◆ **AIM OF THE TASK**:
The lines from the start of the data through the line with "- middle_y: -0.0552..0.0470" are to be returned verbatim; all later lines are to be omitted.

◆ **DATASET CONTENT**:

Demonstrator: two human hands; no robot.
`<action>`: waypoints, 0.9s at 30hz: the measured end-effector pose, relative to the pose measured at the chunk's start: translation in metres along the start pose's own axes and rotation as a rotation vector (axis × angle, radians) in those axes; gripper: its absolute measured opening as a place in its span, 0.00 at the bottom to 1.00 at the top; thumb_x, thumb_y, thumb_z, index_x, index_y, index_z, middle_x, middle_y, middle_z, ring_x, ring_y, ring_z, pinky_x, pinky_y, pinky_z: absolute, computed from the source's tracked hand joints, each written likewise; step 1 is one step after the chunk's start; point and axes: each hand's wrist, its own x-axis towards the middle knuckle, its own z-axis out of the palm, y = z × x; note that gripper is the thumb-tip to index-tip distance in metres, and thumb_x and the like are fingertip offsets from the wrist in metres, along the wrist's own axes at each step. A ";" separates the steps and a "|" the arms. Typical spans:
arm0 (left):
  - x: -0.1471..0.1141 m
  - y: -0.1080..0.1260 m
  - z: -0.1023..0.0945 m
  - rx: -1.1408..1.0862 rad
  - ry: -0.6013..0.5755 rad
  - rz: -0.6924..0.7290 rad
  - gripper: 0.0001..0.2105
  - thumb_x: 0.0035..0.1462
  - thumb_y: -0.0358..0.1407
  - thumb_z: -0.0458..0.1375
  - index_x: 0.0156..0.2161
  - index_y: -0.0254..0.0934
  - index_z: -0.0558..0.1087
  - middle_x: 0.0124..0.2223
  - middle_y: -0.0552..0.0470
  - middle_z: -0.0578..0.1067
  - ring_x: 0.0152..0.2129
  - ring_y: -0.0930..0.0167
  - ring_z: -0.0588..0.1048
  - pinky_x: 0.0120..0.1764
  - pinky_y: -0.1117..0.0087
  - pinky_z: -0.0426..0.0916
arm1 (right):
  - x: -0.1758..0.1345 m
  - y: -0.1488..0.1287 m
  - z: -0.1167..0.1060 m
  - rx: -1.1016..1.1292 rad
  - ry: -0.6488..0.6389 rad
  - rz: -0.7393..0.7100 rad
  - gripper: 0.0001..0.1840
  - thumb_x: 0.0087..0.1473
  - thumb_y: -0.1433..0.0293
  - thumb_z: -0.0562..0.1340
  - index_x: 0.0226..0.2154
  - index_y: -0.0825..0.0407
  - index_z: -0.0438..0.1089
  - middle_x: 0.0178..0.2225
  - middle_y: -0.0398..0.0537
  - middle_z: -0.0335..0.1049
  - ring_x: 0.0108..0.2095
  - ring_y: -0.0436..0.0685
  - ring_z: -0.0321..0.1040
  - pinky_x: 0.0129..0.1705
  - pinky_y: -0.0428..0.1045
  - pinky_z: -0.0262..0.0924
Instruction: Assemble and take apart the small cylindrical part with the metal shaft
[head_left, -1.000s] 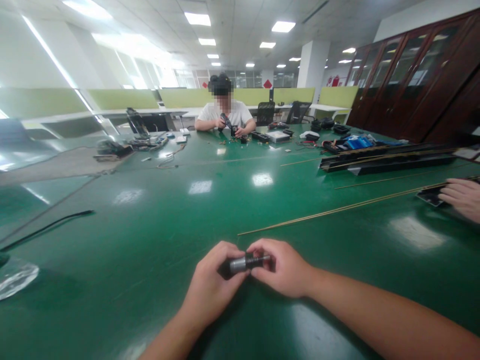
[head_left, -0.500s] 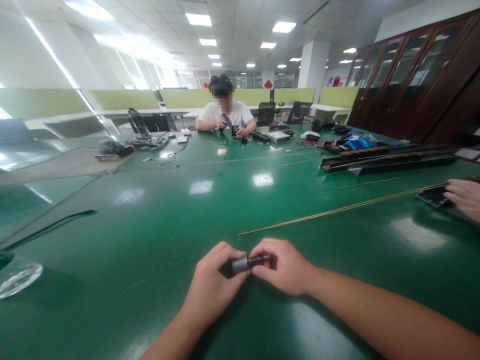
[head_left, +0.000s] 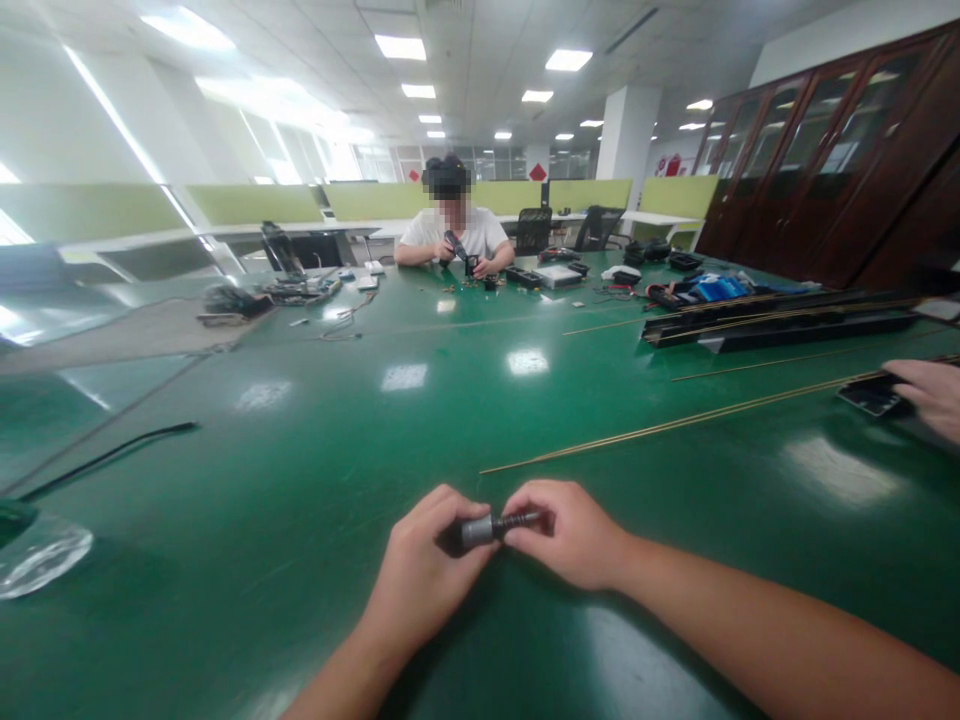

◆ **TASK ANSWER**:
Demonstrator: two human hands; no robot.
`<action>`: waypoints, 0.9s at 30hz: the measured end-effector pose, relative to the pose measured at the chunk's start: translation in metres along the start pose's own axes and rotation as a rotation vector (axis × angle, radians) in those axes; gripper: its absolute measured opening as a place in its span, 0.00 at the bottom to 1.00 at the top; thumb_x, thumb_y, thumb_z, index_x, index_y, index_z, middle_x, middle_y, middle_z, ring_x, ring_y, ring_z, pinky_x, pinky_y, pinky_z: absolute, computed from the source's tracked hand joints, each written likewise; step 1 is one step after the chunk's start; point and axes: each hand's wrist, its own x-axis towards the middle knuckle, its own z-axis out of the palm, y = z × x; note that gripper is the thumb-tip to index-tip distance in metres, and thumb_x and the like are fingertip offsets from the wrist in metres, along the wrist's own axes at each step. A ";" separates the steps and a "|" the arms. Typical spans:
arm0 (left):
  - x: -0.1471..0.1141 m
  - y: -0.1080..0.1260 m
  - z: -0.1023..0.0945 m
  - rx: -1.1408..1.0862 rad
  - ry: -0.6013..0.5755 rad
  - rz: -0.6924..0.7290 rad
  - gripper: 0.0001..0.2105
  - thumb_x: 0.0035..0.1462
  - thumb_y: -0.0358..0.1407
  - thumb_z: -0.0458..0.1375
  - index_x: 0.0156..0.2161
  - index_y: -0.0254..0.0934
  - index_z: -0.0558..0.1087
  - middle_x: 0.0124..0.2223
  - middle_y: -0.0552..0.0470

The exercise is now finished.